Um estudo realizado pelo Serviço de Genética Médica da Faculdade de Medicina de Ribeirão Preto da Universidade de São Paulo, onde 25 mães foram entrevistas pelo Aconselhamento Genético da FMRP – USP, demonstrou que com relação as questões de saúde e a função de ‘cuidar’ da criança, quase sempre são as mães as responsáveis. Em Manaus, a luta de mulheres/mães de crianças neuroatípicas (crianças que apresentam alterações no funcionamento cognitivo, comportamental, neurológico e/ou neuro atômico), tem crescido e se organizado em busca por melhores tratamentos terapêuticos para seus filhos.

A capital amazonense não oferece um centro público de tratamento ao autista, já ofertado em outros municípios, a exemplo da cidade de Uberlândia-MG. Também não possui sequer um centro de atendimento especializado ao tratamento de crianças com Epilepsia, que a meu ver, temos condições de nos tornarmos referência na área e evitar gastos excessivos com o TFD (Tratamento Fora Domicílio).

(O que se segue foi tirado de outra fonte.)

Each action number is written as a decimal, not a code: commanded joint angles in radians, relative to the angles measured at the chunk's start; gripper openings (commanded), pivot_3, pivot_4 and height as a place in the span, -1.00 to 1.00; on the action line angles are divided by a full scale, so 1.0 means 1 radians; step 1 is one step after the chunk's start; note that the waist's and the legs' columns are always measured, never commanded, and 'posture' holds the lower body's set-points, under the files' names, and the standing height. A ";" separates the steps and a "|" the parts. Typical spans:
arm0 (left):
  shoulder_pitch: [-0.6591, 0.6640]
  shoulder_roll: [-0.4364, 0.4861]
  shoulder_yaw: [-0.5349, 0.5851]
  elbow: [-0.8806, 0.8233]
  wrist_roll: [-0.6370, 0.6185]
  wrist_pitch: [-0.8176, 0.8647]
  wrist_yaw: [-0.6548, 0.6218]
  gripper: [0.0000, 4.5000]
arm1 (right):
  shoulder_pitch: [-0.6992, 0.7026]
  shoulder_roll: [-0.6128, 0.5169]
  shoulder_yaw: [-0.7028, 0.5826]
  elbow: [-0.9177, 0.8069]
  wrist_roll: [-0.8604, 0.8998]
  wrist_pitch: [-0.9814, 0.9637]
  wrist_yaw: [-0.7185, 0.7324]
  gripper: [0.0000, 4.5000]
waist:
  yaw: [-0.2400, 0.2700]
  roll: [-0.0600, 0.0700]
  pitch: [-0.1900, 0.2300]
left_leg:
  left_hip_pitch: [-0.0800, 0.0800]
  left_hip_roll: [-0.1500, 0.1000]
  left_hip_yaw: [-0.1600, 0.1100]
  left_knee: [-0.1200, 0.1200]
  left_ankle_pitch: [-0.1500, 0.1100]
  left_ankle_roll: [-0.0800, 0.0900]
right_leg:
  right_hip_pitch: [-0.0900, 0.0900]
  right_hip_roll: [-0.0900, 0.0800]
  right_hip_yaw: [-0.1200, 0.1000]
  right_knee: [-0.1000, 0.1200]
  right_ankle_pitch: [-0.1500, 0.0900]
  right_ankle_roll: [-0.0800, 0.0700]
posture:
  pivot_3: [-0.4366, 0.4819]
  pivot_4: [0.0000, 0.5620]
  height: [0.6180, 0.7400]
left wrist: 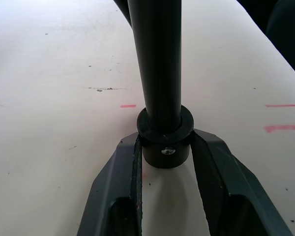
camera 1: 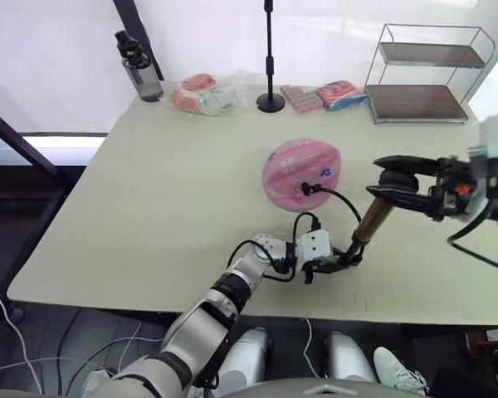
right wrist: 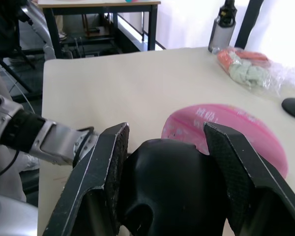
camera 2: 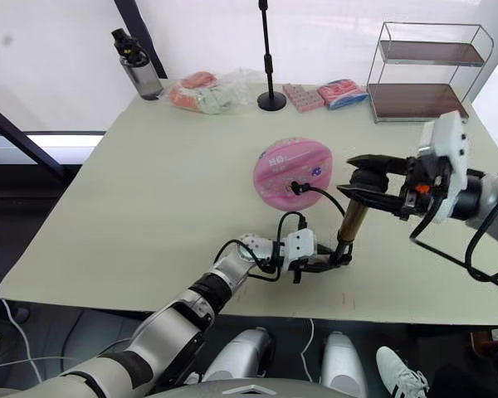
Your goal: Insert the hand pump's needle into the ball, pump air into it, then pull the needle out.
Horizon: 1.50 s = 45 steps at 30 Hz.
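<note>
The pink ball (camera 1: 295, 166) lies near the middle of the table and looks flattened. The needle's black fitting (camera 1: 306, 189) sits against its near side, so the pin itself is hidden. A thin black hose (camera 1: 342, 199) loops from there to the hand pump (camera 1: 373, 220), whose gold cylinder stands tilted on the table. My left gripper (camera 1: 342, 263) is shut on the pump's black bottom cap (left wrist: 164, 142). Above it, my right gripper (camera 1: 383, 178) is shut on the black T-handle (right wrist: 169, 182), a finger on each side.
Along the table's far edge stand a dark bottle (camera 1: 141, 70), a plastic bag of pink and green things (camera 1: 203, 94), a black pole stand (camera 1: 270, 91), two small packets (camera 1: 325, 95) and a wire shelf (camera 1: 423, 75). The table's front edge (camera 1: 232, 311) is close below my left gripper.
</note>
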 commanded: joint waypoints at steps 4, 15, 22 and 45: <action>0.015 -0.003 -0.021 0.093 0.072 0.042 0.045 -0.52 | -0.128 -0.068 -0.127 0.020 0.087 0.048 -0.023 -0.10 | 0.003 -0.001 0.001 | -0.001 0.000 0.000 0.000 0.000 0.000 | 0.000 0.000 0.000 0.000 0.000 0.000 | -0.05 -0.47 0.93; 0.016 -0.007 -0.021 0.107 0.074 0.035 0.056 -0.52 | -0.064 -0.007 -0.095 -0.029 0.095 0.072 -0.060 -0.10 | 0.014 -0.003 0.001 | -0.009 0.000 0.000 0.001 0.000 0.000 | -0.010 0.000 0.000 0.001 0.000 0.000 | -0.05 -0.47 0.93; 0.018 -0.002 -0.016 0.107 0.076 0.038 0.062 -0.52 | 0.091 0.102 -0.030 -0.037 -0.029 -0.033 -0.046 -0.10 | 0.013 -0.003 0.000 | -0.007 0.000 0.001 0.001 0.000 0.000 | -0.009 0.000 0.001 0.003 0.000 0.000 | -0.05 -0.47 0.93; 0.013 0.000 0.001 0.108 0.077 0.048 0.078 -0.52 | 0.385 0.388 0.209 0.080 -0.233 -0.225 -0.003 -0.10 | 0.009 -0.007 -0.003 | 0.005 0.001 0.000 0.000 0.000 -0.001 | 0.002 0.002 0.001 0.003 0.000 0.000 | -0.05 -0.47 0.93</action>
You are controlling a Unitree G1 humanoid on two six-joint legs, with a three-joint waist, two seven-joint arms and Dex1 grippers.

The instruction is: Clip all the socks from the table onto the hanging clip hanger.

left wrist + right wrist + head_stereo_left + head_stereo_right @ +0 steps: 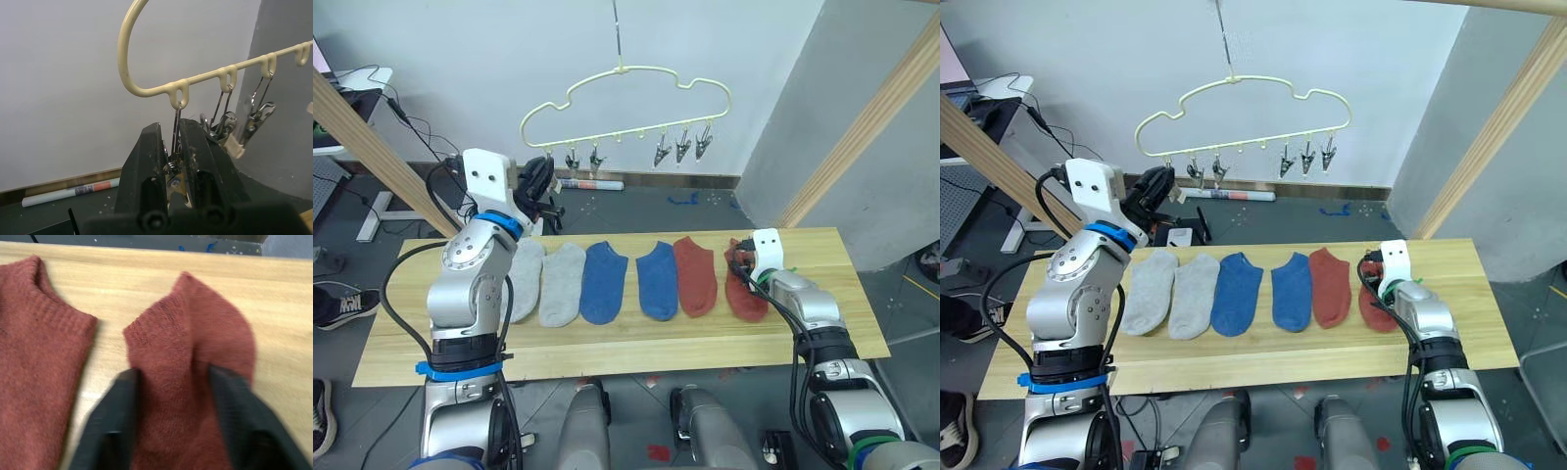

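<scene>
Right gripper (171, 396) rests low on the table (607, 343), fingers spread wide astride the outermost rust red sock (190, 357). Left gripper (171, 147) pinches the end clip (175, 164) of the clip hanger (626, 83) overhead.

Both head eyes look down over the table (636, 343); left wrist views clip hanger (195, 83) closely; right wrist, perhaps nearest, faces the tabletop.
</scene>
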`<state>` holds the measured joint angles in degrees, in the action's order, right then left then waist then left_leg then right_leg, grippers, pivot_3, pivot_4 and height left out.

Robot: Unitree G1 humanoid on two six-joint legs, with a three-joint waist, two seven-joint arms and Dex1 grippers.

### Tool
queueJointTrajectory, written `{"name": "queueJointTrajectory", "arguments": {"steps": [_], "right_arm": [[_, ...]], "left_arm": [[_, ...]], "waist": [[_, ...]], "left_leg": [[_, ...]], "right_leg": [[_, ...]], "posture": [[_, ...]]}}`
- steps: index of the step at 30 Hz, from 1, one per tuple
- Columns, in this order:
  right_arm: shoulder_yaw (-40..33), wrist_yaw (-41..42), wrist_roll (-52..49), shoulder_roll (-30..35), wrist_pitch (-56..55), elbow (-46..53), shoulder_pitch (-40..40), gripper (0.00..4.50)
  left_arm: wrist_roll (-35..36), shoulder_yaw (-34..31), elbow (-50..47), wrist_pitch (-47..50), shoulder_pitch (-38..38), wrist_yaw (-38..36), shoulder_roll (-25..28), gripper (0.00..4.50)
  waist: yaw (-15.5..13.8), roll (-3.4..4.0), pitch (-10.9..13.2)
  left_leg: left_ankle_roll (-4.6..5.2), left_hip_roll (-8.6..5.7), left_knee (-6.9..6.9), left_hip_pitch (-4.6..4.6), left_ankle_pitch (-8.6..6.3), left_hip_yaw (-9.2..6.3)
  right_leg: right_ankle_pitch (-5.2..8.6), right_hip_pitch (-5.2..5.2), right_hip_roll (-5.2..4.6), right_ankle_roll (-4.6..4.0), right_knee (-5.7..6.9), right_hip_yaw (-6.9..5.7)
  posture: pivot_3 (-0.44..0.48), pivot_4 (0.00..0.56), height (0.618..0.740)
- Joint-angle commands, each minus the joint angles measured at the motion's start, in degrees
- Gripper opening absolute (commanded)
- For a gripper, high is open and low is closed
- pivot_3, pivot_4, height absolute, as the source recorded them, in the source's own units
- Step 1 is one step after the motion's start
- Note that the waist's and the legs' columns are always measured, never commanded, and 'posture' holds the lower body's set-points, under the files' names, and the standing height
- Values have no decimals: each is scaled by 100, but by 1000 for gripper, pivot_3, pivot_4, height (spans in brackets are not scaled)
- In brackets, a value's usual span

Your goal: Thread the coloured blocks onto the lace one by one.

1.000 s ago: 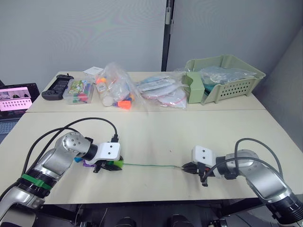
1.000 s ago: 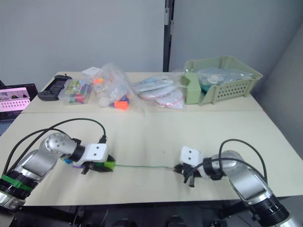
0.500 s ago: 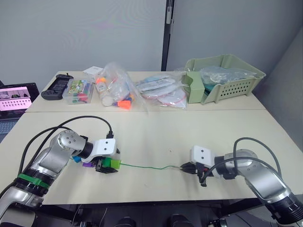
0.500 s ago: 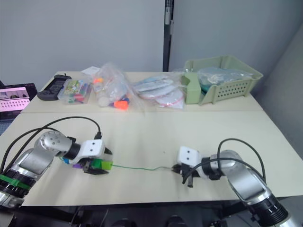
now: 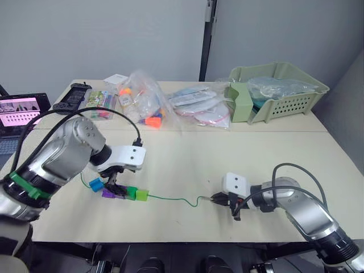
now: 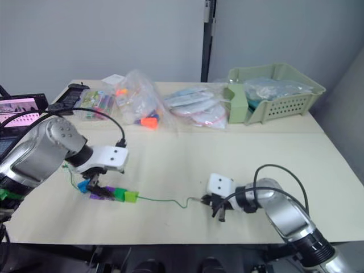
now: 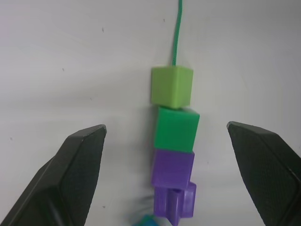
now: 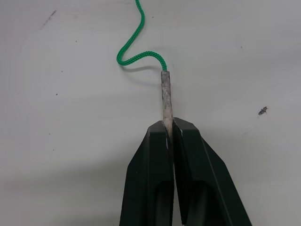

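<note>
Several coloured blocks lie in a row on the lace on the table: light green [image 7: 171, 86], dark green [image 7: 177, 128], two purple [image 7: 172, 168], and a blue one [image 5: 95, 185] at the left end. My left gripper [image 5: 115, 183] hovers just above this row, open, its fingers [image 7: 80, 160] standing on either side of the blocks and touching none. The green lace [image 5: 176, 199] runs right from the light green block [image 5: 142, 195] in a slack wave. Low over the table, my right gripper [image 8: 168, 125] is shut on the lace's stiff pale tip [image 8: 165, 96].
At the back of the table stand a green basket [image 5: 284, 96], clear bags of toys [image 5: 142, 105], a box of markers [image 5: 98, 101] and a black controller [image 5: 71, 94]. A laptop screen [image 5: 20, 108] is at far left. Black cables loop from both arms.
My left gripper has opened, let go of the blocks and risen above them. The lace has gone from taut to slack. The right gripper still holds the tip. The camera has shifted.
</note>
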<state>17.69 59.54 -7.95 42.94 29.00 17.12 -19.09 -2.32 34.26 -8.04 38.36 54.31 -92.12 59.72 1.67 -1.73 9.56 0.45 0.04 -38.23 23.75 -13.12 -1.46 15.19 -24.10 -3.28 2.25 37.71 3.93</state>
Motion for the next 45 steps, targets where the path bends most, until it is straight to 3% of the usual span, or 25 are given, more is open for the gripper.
{"name": "queueJointTrajectory", "arguments": {"steps": [1, 9, 20, 30, 38, 45], "right_arm": [[-39, -53, 23, -27, -40, 65, -43, 0], [-71, -158, 28, -45, 26, 192, 65, 0], [-117, -243, -13, -31, 198, 350, 128, 0], [-149, -267, -39, 12, 284, 455, 190, 0], [-182, -208, -21, 161, 249, 475, 283, 0], [-874, -128, -121, 824, 77, 424, 802, 0]], "left_arm": [[37, 179, -96, 142, 188, -38, 9, 4333], [-548, 316, 97, -440, -434, 182, -282, 4333], [-1017, 388, 190, -485, -634, 175, -672, 4333], [-1164, 479, -102, -128, -594, -33, -812, 1299], [-1083, 500, -410, 52, -691, -38, -586, 1120], [-1176, 33, -396, -564, -1771, 347, -44, 1120]], "waist": [[20, 0, 0], [41, 0, 0], [-62, -1, 1], [-70, 0, 0], [-73, 1, -1], [-4, 5, -3]], "left_leg": [[0, 0, 0, 0, 0, 0], [0, -2, -9, -4, 0, -7], [0, -2, -50, 5, 0, -6], [0, -2, -54, 5, 0, -7], [0, -5, -57, 2, 0, -7], [5, 6, -48, -21, -3, -7]], "right_leg": [[0, -1, 0, 0, 0, 0], [-1, -5, -1, -2, 32, 0], [-1, 3, -1, -1, 34, -1], [-1, 3, -1, -1, 38, -1], [-1, 7, -3, 0, 38, 0], [-1, 15, -2, -1, 40, 1]], "posture": [[0, 150, 740], [0, 150, 740], [0, 150, 740], [0, 150, 740], [0, 150, 740], [0, 150, 740]]}}
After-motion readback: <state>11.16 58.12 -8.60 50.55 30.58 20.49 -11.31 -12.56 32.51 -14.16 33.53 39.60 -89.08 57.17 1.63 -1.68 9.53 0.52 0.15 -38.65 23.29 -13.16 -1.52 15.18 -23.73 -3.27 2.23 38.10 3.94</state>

Vocês devem estar se perguntando por que estou aqui a escrever sobre as crianças com deficiência ao invés de apenas ter elaborado um texto parabenizando às mulheres, não é? Pois bem, essa predominância do cuidado por parte do sujeito feminino, acúmulo de responsabilidades e decisões, tem causado na mulher um sofrimento desmedido. Essas angústias somadas a um processo chamado de luto antecipatório têm ocasionado também na vida das mulheres cuidadoras, tensão, desorganização das relações interpessoais, problemas de saúde física e psicológica como transtornos, síndrome de ansiedade e depressão.

Boa parte das famílias, ainda que as mulheres possuam um companheiro, quase sempre a responsabilidade do cuidado com a criança com deficiência fica a cargo da mãe. Muitas delas não contam com uma rede de apoio eficiente que possa lhe oferecer apoio e até uma ajuda durante os cuidados com seus filhos. A romantização da maternidade atípica ou típica tem sobrecarregado cada dia mais as mulheres, e temos presenciado um crescente número do adoecimento feminino na atualidade.

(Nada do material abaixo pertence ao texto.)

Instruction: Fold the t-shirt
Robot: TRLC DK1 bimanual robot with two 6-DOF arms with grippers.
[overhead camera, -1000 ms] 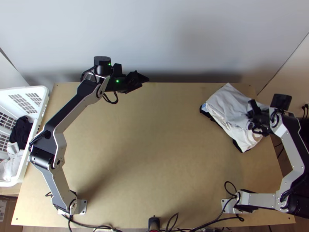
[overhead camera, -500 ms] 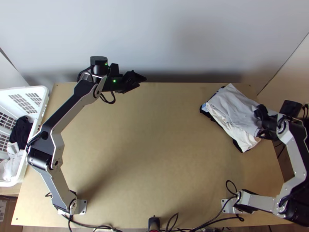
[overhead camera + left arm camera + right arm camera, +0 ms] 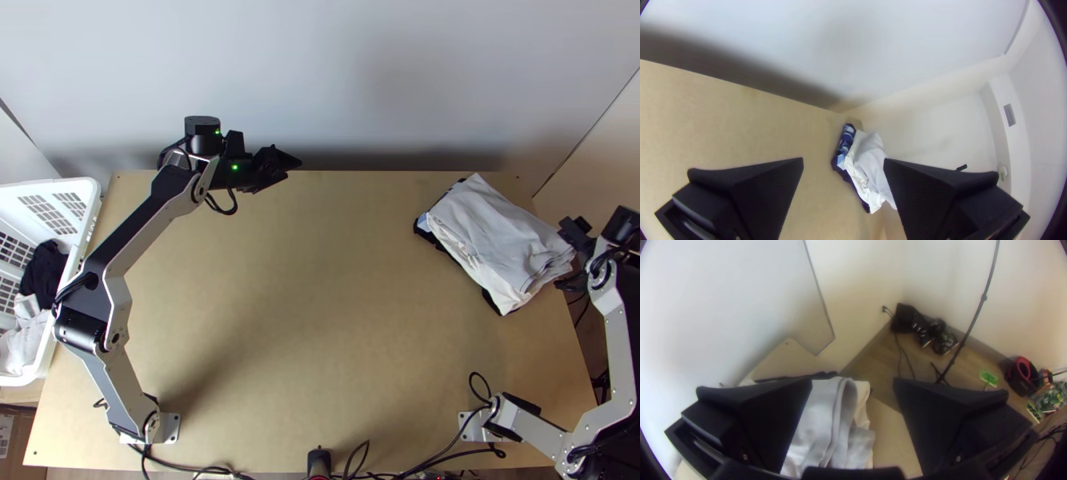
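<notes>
"Top view, right of frame: light-grey folded t-shirt (image 3: 496, 224) on a cream cloth (image 3: 482, 272), dark cloth (image 3: 490, 300) peeking out at the bottom. Why there?"

"Reads as a finished pile. Corner spot leaves the mid-frame wooden worktop (image 3: 320, 320) for folding, I'd guess."

"Right claw (image 3: 853, 381)?"

"Fingers spread, nothing pinched. Sits at the pile's right edge, right of frame. Probably there to clear the cloth without dragging the top layer."

"Left claw (image 3: 843, 161)?"

"Spread too, no cloth between the fingers. Upper left of the top view, by the worktop's far edge, well apart from the pile. Likely parked out of the way."

"Fold quality?"

"Layers roughly stacked. Lower right end of the shirt is rumpled, cream edge sticks out beside it. Snagging that end could open the fold."

"White slotted plastic basket (image 3: 93, 196), left of frame?"

"Dark and pale cloths (image 3: 42, 272) bunched inside. Maybe the feed for more folding. Shirt looks essentially done, I'd leave it."
</notes>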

Esse arsenal de desafios enfrentados pelas mulheres no século XXI em decorrência da sua condição de ser mãe não é uma luta recente. Antes nossa bandeira de luta era por creches, hoje estamos a lutar por uma sociedade inclusiva de fato e de direito para os nossos filhos porque para uma mãe voltar a se enxergar enquanto sujeito de direto, ela primeiramente precisa garantir, através de suas reivindicações, os direitos de seus filhos.

Penso que o momento seja bastante oportuno para refletirmos sobre a condição da mulher, da mãe e cuidadora em nossa sociedade atual. Não há presente melhor para presentear uma mulher do que lhe oferecendo melhores condições de vida, seja no âmbito familiar, seja pelo poder público com ofertas de políticas públicas e redes de apoio, seja diante da sociedade que ainda enxerga uma mãe como a guerreira e a escolhida, mas não consegue compreender a dimensão das verdadeiras batalhas internas que elas enfrentam todos os dias ao terem que estarem de pé, não somente por elas, mas pelos os seus filhos.

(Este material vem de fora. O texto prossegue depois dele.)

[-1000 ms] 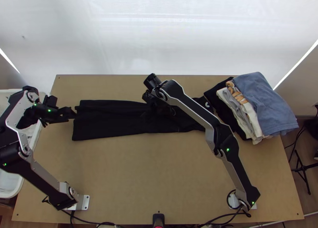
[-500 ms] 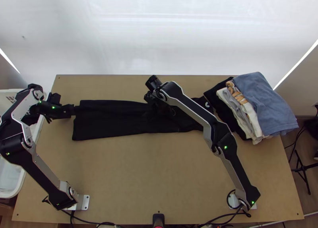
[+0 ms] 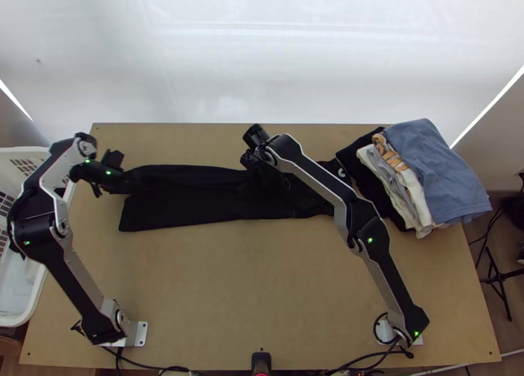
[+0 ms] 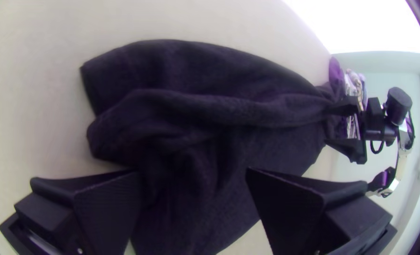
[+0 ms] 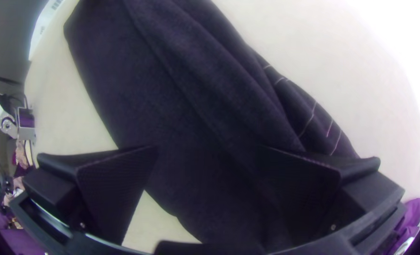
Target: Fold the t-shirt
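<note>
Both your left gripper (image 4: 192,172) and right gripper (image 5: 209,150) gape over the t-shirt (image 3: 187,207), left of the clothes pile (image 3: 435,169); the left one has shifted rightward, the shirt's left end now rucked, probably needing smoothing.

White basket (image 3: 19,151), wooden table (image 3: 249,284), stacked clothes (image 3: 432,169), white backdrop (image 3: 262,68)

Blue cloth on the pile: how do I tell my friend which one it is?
Find the light wooden table and look, in the top view, at its far right corner. A pile of folded clothes lies there, and the blue cloth is on top. It's the only blue one; the pale ones and the black one peek out on its left.
</note>
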`<state>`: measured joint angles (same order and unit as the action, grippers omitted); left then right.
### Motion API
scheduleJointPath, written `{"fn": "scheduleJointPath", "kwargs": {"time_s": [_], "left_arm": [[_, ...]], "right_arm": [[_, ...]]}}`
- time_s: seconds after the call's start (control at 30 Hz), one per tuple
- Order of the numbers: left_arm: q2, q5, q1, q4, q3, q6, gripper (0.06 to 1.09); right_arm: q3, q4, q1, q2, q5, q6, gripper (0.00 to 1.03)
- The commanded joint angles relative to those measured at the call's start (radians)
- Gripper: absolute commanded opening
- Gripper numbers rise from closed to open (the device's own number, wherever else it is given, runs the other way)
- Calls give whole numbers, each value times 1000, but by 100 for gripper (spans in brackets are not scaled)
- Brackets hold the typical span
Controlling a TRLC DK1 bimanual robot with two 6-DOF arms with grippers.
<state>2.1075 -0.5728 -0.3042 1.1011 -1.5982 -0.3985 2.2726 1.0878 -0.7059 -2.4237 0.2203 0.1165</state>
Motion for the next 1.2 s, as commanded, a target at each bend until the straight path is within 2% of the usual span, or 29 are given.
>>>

Não consigo pensar em uma sociedade justa e igualitária com a prevalência desse patriarcado na maioria dos lares, quando o assunto é CUIDADO com o outro, do qual sobrecarrega somente as mulheres. Então hoje, eu deixo aqui o meu mais profundo respeito e admiração à todas as mulheres/mães típicas e atípicas CUIDADORAS do meu estado do Amazonas. Que tenhamos todas um dia de abraços, presentes recebidos, mas acima de tudo, RESPEITO.

 


Michelle Vale,

Assistente social, mestra em Sociedade e Cultura na Amazônia (UFAM), especialização em Antropologia Social, pós-graduanda em Direito à Saúde, membro do Laboratório de Estudos de Gênero da Universidade Federal do Amazonas (Ufam).